══ Dataset extract

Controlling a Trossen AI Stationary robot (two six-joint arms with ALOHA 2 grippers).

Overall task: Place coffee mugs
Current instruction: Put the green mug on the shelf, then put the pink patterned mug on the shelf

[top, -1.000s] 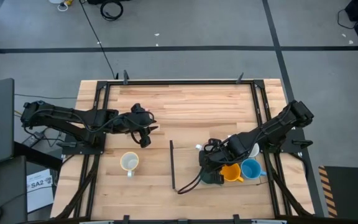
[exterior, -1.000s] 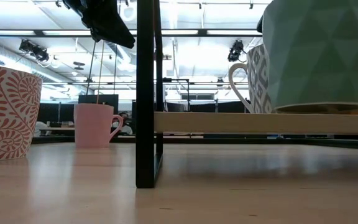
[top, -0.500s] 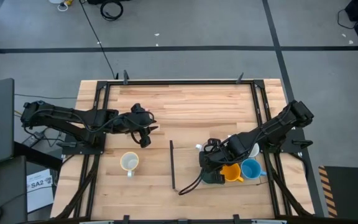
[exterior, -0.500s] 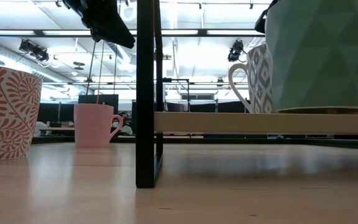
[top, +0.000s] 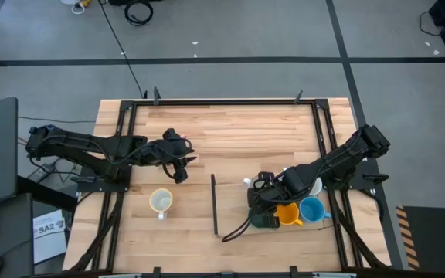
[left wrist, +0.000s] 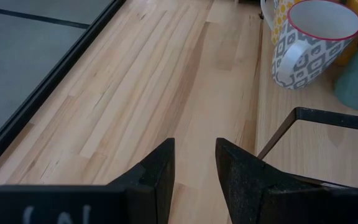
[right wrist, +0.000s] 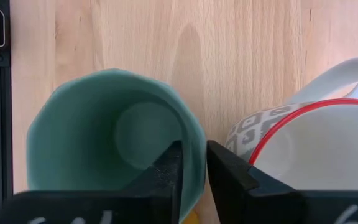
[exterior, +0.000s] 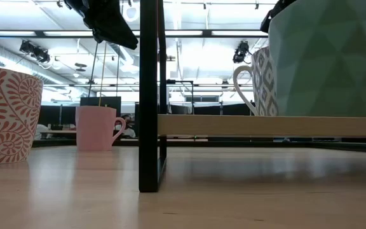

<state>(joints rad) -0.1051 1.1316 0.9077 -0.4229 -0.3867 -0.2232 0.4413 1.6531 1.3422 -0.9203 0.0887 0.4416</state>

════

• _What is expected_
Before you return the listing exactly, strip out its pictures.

• _Exercise result_
Controlling a Trossen AI Stationary robot (two six-joint arms with ALOHA 2 grippers).

Overall task: Place coffee mugs
Current instruction: Put the green mug on the shelf, then put the pink patterned mug on the shelf

[top, -1.000s] 
[exterior, -1.000s] 
[top, -0.500s] 
[exterior, -0.500s] 
[top, +0.000s] 
[left wrist, +0.000s] 
[right wrist, +0.000s] 
[exterior, +0.000s] 

<state>(joints rad) -0.1051 1.1316 0.9077 -0.4229 -0.3867 -0.2232 0.4413 1.6531 1.3422 -0.9203 0.0887 0.4416</state>

The exercise requires no further output.